TASK STATEMENT -> Go over the listing below line by line, and return each one holding the string "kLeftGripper".

RECORDS PROVIDED ->
=== Begin Enclosure ===
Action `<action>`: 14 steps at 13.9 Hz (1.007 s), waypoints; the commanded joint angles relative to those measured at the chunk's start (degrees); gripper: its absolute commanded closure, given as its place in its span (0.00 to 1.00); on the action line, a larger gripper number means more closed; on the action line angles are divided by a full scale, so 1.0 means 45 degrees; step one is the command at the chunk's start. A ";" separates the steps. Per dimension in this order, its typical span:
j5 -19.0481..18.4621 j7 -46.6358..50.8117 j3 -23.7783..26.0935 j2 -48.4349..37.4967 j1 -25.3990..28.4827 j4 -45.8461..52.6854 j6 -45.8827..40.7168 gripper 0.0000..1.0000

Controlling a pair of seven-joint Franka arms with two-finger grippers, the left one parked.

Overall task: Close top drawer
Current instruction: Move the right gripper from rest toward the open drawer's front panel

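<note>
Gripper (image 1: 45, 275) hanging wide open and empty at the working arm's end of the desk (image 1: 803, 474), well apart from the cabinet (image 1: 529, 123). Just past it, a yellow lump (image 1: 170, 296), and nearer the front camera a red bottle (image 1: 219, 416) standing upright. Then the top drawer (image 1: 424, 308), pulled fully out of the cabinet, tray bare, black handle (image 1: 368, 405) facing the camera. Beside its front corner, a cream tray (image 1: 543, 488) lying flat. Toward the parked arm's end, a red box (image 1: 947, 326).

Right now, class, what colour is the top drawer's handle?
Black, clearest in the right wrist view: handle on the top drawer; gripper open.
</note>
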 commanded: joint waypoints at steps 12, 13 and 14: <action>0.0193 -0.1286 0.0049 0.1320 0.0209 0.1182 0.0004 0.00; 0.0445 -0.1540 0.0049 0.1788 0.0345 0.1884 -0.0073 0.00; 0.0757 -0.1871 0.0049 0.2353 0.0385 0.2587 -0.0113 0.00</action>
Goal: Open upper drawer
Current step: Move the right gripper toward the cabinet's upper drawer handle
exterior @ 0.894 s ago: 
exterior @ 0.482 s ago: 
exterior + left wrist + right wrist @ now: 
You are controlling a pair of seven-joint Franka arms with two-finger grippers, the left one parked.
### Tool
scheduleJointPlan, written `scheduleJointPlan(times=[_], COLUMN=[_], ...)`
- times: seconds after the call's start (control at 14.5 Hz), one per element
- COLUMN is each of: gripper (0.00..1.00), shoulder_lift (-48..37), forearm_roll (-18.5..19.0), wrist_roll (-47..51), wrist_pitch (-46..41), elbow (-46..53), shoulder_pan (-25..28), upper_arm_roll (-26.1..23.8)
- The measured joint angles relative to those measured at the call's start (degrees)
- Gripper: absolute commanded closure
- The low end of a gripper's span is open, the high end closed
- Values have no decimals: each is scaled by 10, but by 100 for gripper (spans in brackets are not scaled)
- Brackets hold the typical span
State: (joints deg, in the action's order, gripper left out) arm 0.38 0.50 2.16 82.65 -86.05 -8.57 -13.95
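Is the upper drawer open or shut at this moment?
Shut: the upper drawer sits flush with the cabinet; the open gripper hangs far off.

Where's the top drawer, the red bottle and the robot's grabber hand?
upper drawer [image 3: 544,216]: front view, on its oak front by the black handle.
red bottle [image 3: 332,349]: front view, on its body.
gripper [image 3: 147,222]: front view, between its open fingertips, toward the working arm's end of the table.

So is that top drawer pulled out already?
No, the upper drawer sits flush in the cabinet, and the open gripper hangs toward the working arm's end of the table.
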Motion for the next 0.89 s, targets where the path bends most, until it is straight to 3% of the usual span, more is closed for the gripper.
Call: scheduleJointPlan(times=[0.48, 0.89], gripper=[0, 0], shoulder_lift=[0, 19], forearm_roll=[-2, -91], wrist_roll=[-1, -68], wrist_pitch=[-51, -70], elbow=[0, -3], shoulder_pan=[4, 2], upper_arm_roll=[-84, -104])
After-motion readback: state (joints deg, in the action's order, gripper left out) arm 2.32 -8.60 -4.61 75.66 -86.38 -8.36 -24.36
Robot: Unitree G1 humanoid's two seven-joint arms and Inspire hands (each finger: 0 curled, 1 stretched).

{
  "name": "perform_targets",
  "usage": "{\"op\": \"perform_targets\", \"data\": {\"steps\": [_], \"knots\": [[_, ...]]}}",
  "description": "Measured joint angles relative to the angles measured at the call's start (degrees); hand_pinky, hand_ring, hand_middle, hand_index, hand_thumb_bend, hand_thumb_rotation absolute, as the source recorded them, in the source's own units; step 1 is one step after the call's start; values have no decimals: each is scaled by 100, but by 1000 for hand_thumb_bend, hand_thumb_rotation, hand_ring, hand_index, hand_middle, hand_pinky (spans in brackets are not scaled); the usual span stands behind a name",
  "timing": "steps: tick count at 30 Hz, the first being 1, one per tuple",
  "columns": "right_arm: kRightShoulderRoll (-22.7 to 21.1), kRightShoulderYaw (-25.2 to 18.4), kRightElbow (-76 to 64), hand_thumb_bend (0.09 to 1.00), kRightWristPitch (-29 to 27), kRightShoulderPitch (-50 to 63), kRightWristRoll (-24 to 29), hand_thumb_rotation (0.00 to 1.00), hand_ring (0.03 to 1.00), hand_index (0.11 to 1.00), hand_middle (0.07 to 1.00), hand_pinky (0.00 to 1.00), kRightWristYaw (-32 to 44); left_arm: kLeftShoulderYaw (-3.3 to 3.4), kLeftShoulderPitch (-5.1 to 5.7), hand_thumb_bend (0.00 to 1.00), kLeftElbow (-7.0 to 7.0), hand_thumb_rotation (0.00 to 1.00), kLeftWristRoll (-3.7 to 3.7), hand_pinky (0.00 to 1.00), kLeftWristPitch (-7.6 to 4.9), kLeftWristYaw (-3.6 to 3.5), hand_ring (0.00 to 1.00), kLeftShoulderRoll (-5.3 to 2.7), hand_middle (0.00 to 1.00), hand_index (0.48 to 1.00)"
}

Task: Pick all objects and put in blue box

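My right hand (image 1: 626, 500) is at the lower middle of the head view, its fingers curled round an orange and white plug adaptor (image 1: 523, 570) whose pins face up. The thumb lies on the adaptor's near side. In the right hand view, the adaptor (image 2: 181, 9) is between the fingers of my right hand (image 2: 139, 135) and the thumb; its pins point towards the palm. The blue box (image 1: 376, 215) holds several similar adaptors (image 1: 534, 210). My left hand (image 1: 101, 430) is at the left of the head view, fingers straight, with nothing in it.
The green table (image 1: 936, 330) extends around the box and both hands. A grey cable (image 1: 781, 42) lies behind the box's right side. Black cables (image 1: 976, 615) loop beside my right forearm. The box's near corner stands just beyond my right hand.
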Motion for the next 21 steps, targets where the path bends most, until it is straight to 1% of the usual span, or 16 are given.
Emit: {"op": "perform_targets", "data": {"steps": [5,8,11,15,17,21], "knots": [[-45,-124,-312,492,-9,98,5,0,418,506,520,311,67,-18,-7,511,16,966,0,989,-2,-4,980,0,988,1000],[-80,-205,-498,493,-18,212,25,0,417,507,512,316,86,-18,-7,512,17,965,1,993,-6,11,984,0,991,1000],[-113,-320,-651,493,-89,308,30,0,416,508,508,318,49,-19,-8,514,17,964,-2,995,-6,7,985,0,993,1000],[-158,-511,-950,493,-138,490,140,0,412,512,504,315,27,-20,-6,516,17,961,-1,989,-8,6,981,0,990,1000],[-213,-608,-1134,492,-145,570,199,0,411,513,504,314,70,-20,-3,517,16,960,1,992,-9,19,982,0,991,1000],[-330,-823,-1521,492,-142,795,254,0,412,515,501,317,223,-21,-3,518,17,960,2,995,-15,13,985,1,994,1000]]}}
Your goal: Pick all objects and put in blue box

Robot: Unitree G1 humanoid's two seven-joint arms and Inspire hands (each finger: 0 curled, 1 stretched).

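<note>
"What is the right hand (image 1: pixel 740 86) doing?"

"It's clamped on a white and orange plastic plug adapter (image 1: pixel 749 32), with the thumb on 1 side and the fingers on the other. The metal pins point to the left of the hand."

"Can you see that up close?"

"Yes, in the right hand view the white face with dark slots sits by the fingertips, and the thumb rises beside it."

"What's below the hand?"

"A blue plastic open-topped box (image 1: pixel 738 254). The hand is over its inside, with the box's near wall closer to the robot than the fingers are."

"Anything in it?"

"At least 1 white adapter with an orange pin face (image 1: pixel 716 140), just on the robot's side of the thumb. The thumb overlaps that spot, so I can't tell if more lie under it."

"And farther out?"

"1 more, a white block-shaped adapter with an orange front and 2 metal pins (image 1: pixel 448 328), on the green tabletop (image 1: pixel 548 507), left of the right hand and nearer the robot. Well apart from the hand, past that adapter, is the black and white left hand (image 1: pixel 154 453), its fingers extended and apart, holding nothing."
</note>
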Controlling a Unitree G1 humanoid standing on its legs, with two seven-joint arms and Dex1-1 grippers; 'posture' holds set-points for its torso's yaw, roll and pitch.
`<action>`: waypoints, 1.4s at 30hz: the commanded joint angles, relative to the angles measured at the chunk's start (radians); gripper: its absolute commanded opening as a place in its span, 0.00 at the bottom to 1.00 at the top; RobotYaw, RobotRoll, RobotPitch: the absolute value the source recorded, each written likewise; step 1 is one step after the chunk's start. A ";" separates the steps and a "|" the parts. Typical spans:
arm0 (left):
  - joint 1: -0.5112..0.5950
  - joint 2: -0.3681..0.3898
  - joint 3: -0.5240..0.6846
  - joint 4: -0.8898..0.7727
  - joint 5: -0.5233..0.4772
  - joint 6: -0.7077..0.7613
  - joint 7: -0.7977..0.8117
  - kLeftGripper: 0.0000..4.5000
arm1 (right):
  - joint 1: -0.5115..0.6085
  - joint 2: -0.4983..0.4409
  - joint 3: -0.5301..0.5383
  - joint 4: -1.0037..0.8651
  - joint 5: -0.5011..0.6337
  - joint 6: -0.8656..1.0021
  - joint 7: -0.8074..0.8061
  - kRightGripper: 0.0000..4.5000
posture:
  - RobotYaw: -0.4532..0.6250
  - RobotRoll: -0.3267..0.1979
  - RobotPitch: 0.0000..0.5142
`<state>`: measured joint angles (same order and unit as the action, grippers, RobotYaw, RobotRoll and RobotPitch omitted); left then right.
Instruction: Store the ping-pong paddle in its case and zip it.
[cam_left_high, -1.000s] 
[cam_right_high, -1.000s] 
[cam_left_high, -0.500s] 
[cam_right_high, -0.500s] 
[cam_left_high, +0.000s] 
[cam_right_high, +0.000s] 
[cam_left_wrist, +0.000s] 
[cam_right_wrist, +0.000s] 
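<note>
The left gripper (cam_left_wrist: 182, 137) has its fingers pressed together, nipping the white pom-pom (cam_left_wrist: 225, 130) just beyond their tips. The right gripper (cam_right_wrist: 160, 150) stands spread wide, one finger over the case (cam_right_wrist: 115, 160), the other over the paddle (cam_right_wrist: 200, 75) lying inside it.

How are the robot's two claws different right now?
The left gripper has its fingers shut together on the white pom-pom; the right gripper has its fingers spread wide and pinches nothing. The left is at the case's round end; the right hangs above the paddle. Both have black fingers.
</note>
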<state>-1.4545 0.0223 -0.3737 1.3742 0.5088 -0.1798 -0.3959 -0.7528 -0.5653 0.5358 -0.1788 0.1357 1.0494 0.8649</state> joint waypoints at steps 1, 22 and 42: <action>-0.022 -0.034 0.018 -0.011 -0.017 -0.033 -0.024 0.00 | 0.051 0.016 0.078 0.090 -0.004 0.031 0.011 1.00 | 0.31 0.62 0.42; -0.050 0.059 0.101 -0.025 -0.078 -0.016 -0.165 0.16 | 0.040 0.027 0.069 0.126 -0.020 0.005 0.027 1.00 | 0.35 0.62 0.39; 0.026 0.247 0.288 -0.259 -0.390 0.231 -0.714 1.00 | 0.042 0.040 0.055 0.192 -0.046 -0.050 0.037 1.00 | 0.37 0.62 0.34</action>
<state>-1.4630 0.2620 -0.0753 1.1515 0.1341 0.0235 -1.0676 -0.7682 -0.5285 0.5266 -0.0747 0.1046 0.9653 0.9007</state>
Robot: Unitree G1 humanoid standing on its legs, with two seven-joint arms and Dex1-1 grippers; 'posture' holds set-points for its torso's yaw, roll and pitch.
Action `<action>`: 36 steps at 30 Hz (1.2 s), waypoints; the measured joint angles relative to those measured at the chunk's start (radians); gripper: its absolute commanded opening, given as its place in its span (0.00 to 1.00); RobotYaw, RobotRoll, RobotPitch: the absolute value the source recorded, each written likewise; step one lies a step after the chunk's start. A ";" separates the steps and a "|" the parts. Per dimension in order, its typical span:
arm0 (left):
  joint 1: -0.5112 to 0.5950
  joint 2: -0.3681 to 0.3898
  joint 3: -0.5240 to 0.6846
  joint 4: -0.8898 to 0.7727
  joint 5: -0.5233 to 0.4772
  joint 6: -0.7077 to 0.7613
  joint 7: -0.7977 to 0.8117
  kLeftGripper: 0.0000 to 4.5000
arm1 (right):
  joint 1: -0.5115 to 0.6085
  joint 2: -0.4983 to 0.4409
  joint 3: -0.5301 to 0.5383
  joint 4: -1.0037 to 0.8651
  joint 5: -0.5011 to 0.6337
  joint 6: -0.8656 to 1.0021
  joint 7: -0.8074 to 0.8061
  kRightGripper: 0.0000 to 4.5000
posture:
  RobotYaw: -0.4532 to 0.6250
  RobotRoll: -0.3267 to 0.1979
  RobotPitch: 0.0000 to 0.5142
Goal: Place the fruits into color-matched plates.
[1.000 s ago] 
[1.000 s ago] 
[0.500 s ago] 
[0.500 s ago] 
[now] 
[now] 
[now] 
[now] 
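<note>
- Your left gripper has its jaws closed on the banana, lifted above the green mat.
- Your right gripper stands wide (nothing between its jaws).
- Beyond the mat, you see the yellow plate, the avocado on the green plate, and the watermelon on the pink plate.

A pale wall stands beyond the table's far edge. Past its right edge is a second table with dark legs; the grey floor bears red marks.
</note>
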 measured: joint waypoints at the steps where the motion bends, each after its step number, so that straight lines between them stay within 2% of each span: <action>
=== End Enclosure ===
OUTPUT FOR THIS TASK ->
  - kLeftGripper: 0.0000..4.5000
  kLeftGripper: 0.0000 to 4.5000

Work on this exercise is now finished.